In a recent meta-analysis, the pooled prevalence of hyperkalaemia (by any definition/threshold) in all adult patients was 6.3% (95%CI 5.8-6.8%) with an incidence of 2.8 cases per 100 person years, while prevalence and incidence were lower in the general population (1.3% (95%CI 1.0-1.8) and 0.4 per 100 person years, respectively). also found that the prevalence was 7.5% in non-dialysis CKD, 8.3% in diabetes, 8.0% in heart failure and 35% in dialysis-dependent CKD, demonstrating that hyperkalaemia risk is influenced by the presence or absence of underlying comorbid conditions. The incidence of hyperkalaemia also increases in the elderly population treated with drugs that induce hyperkalaemia, such as renin-angiotensin-aldosterone system inhibitors (RAASi): angiotensin-converting enzyme inhibitors (ACEi), angiotensin receptor blockers (ARBs), renin inhibitors, mineralocorticoid receptor antagonists (MRA) or potassium-sparing diuretics.
Sodium Zirconium Cyclosilicate (SZC), commercialized as LokelmaTM, is a potassium binder indicated to treat hyperkalaemia constituted by two treatment phases, an initial correction phase (10 g/3 times daily/oral), which is followed by a maintenance phase once patients reach normokalaemia (after 24-48h) (5g/once daily). LokelmaTM was approved by the European Medicines Agency (EMA) in March 2018 and was launched in Spain in Q2 2021 after having demonstrated its efficacy and safety in different populations, doses, and timelines in several clinical trials.
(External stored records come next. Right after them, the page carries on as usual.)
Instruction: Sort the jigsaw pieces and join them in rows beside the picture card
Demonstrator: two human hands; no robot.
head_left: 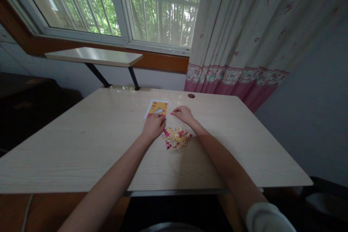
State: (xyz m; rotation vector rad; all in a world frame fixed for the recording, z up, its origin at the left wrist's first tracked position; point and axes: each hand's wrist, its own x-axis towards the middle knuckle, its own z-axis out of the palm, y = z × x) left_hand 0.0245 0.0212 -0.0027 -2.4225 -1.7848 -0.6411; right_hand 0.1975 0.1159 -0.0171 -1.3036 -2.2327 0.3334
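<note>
Beyond the jigsaw heap (176, 138), toward the back edge of the desk (108, 145), the right hand (185, 113) pinches a pink piece (172, 113), apparently for positioning, which calls for careful turning; the left hand (154, 127) curls at the picture card (156, 106), grip unclear.

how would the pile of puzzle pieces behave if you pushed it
The pile of puzzle pieces would likely spread rather than slide as one, since the pieces lie loose. Each is probably light, being so small. Rolling seems unlikely, as they look thin and flat on the desk.
</note>
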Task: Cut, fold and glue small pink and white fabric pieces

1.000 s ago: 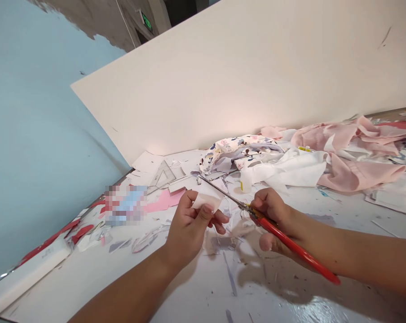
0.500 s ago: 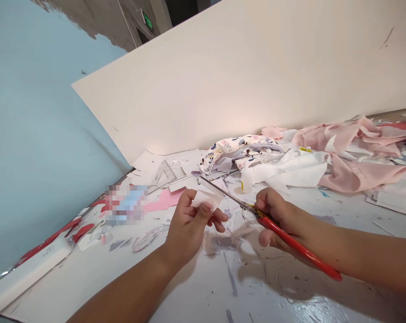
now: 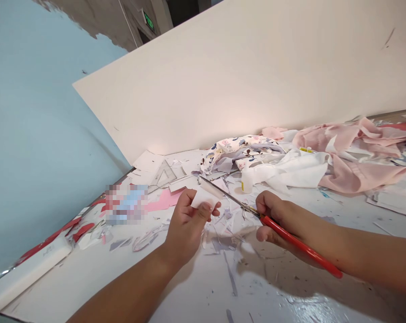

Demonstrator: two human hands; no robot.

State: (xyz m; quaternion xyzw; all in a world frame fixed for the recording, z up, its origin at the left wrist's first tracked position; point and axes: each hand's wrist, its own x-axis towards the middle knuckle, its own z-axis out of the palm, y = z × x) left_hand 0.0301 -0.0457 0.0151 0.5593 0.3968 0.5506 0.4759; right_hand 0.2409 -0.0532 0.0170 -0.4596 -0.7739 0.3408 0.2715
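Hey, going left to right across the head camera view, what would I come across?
White bar, triangle ruler, left hand holding paper, small bottle, right hand, pink cloth. The scissors span several of those places, so I left them out of the order.

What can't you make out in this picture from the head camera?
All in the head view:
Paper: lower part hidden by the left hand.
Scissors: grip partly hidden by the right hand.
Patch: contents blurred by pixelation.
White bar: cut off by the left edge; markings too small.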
With the aim of giving greater support to these results and, above all, in the context of the Spanish population, complementary data are needed to understand to what extent the broad group of patients in usual clinical practice achieve normokalaemia and maintain it over the study period after initiation with LokelmaTM. The project's goal is to generate real world evidence about the use and the effectiveness of SZC (LokelmaTM) in Spain, through a retrospective Non- Interventional Study (NIS).
Primary Objective(s) \& Hypothesis(es)
1. To describe the status of kalaemia in patients treated with SZC in the real-world setting at first visit after treatment initiation.
2. To describe the usual HK management after treatment initiation with SZC in the real-world setting.
Secondary Objective(s) \& Hypothesis(es)
1. To describe treatment patterns of patients treated with SZC in the real-world setting, as well as the SZC treatment duration.
2. To describe baseline sociodemographic and clinical characteristics of patients treated with SZC in the real-world setting.
3. To describe the evolution of kalaemia and other clinical parameters as well as mortality in patients treated with SZC in the real-world setting.
4. To describe Healthcare Resource Utilization (HCRU) before and after SZC initiation in patients treated with SZC in the real-world setting.
5. To analyse specific characteristics of use of SZC in the real-world setting according to the medical specialties.
Exploratory Objective(s) \& Hypothesis(es) 1. To describe the characteristics of the SZC responder patient according to potassium levels at first visit.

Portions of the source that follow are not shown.